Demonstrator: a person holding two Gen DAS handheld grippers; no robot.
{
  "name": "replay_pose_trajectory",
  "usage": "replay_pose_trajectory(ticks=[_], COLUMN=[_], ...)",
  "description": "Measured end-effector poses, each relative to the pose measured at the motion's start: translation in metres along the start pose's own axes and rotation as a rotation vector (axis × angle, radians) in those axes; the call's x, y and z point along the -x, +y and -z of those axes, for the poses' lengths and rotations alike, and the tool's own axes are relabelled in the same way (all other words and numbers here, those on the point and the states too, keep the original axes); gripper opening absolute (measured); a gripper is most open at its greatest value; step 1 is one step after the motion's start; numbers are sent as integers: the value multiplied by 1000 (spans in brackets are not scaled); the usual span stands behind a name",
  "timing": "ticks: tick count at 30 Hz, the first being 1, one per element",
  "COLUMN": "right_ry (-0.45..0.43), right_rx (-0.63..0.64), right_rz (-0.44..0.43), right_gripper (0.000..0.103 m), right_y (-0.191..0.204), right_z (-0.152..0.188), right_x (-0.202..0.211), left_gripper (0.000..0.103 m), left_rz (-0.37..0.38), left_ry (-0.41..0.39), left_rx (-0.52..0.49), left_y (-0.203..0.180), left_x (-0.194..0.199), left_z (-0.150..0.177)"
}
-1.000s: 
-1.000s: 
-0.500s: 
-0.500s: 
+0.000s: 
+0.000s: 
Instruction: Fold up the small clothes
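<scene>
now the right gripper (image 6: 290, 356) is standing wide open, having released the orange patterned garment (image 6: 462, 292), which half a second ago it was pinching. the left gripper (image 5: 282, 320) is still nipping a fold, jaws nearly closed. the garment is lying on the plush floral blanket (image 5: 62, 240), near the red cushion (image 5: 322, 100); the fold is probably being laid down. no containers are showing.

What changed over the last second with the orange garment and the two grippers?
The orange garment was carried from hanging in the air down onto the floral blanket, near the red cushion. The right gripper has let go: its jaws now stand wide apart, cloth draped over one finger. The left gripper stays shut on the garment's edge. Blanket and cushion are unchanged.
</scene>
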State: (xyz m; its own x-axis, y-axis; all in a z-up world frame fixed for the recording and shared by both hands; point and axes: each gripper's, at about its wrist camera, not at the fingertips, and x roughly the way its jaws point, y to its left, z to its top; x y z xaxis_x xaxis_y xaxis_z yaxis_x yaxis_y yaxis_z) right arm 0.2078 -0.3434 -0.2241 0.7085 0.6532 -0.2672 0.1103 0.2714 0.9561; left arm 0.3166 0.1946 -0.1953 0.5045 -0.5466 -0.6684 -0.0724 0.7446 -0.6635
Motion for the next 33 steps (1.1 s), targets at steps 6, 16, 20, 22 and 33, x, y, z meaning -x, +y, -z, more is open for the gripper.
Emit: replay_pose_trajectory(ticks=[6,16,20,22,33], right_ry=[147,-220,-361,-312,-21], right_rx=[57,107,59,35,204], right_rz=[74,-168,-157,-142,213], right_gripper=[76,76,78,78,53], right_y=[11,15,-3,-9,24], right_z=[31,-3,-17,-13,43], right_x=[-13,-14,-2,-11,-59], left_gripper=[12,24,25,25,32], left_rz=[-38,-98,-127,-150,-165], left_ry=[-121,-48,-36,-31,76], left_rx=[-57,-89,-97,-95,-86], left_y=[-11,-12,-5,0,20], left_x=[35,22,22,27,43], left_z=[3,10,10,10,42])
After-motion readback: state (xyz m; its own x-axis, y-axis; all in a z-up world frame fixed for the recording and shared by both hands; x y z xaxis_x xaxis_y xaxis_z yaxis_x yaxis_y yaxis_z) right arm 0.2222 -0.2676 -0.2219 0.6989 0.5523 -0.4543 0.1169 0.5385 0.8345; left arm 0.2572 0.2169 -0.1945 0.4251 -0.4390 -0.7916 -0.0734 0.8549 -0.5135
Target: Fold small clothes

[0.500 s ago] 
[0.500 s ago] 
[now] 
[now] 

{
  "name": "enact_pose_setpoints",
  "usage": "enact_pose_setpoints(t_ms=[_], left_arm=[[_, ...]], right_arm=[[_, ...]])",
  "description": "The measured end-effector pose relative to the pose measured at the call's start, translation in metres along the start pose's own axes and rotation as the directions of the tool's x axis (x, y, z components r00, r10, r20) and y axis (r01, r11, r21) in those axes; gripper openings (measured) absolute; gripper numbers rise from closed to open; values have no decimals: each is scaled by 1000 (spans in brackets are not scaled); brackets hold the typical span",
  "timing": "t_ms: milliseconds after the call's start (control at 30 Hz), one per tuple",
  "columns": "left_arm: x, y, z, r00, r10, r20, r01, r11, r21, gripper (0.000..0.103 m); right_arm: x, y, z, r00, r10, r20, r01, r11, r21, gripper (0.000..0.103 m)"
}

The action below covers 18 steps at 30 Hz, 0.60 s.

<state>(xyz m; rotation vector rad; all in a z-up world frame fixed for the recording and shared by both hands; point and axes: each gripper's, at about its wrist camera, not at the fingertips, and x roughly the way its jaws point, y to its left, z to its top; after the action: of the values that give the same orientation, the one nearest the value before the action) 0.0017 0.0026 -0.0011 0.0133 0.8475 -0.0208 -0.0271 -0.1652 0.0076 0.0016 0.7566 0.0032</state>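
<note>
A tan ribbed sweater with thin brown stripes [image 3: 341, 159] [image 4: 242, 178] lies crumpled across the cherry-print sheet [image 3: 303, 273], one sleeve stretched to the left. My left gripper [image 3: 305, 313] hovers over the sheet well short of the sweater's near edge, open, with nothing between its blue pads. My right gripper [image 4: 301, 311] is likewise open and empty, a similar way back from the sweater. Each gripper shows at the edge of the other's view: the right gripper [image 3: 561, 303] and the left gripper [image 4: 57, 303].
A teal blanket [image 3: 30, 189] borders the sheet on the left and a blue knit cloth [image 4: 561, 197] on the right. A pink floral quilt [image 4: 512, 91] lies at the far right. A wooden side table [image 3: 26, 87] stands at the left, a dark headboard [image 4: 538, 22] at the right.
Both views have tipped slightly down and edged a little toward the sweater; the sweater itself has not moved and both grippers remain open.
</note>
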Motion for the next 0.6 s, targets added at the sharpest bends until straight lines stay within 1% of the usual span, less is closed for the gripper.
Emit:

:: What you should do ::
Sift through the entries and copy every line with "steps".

:: Answer to this exercise ::
Motion for the next 33 steps (1.1 s), targets at steps 6, 16, 20, 22 and 33, x, y, z meaning -x, +y, -z, more is open for the gripper.
The action below covers 18 steps at 30 Hz, 0.60 s.

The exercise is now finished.